Rothco, part of Accenture Interactive, worked with machine learning and AI experts at Identv
to help solve a 57-year-old mystery involving a famous prison break.
Recognising that digital and physical imagery are converging in fascinating new ways, the two organisations set out to tell the story of how applied artificial intelligence (AI) helped confirm the identities of two Alcatraz prison escapees depicted in a 1975 photo.
‘The Long Shot’
Thirty-six people are known to have attempted escape from Alcatraz Federal Penitentiary
, a maximum-security facility located on an island in San Francisco Bay. But the commonly-held belief is that none were successful. On the night of June 11th, 1962, three prisoners -- Frank Morris, along with brothers John and Clarence Anglin -- broke out of their cells and made it to the shoreline of Alcatraz island. The trio, made famous by Clint Eastwood in the 1979 film Escape from Alcatraz, used sharpened spoons to bore through the prison walls and left papier-maché dummies in their beds. They are assumed to have drowned as they fled the island on a raft constructed from 50 inflated raincoats.
In 2015, evidence surfaced of a soft, grainy, old photo taken by a family friend of the Anglin Brothers allegedly living in Brazil in 1975 -- 13 years after their supposed drowning. But the technology has not been available to confirm that the men in the photo are the actual escaped prisoners until now.

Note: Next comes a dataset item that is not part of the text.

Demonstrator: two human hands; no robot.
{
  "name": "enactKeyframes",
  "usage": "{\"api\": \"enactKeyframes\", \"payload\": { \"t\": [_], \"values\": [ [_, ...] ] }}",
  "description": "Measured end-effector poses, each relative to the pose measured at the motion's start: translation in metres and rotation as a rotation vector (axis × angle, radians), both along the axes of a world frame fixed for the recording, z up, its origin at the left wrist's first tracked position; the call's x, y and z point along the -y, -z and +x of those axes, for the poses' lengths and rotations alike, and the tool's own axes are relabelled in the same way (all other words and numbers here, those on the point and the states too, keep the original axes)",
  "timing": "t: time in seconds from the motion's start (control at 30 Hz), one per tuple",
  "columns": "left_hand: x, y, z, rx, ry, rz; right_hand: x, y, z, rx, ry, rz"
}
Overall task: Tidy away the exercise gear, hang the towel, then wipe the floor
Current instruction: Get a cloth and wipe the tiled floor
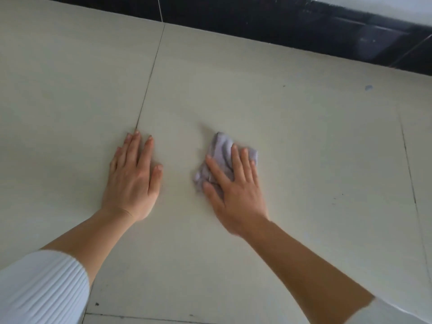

This 1975 photo, analysed by today’s digital technology, could crack an infamous cold case
Rothco worked with Identv to tell the story of 'The Long Shot', bringing new life to a forgotten mystery by unlocking the hidden data in the printed photo. The Irish agency partnered with the machine learning and AI experts at Identv to unlock the photo by using a facial matching system based on a type of machine learning algorithm called a deep neural network.
Mark Hughes, chief AI scientist of Identv, describes the process: 'In the case of ‘The Long Shot’, we start with what is called a training process, where we feed the algorithm many images of a single person's face along with many images of different people. We repeat this process millions of times over and use mathematical models optimised during the training phase to learn how to differentiate one person's face from another.”
Mark continues: “Once we have a model trained, it provides us with the ability to generate a mathematical fingerprint describing in detail the visual aspects of somebody’s face. These facial fingerprints are highly discriminative. We can then compare this facial fingerprint to other fingerprints we have in a database to generate a match, similar to how today’s police fingerprint matching system works. Identv has developed techniques to carry out this matching process in tens of milliseconds over millions of faces.”
Rothco chief creative officer Alan Kelly, said: “The Long Shot’ is a novel example of successfully applying the creative knowledge and digital tools of today to a hidden piece of the past, unlocking newfound stories and opportunities. Technology is advancing at such a rate it can leave you a little dizzy and, short of obtaining DNA proof, there will always be a little room for mystery. But as far as technology is concerned — the prisoners made it.”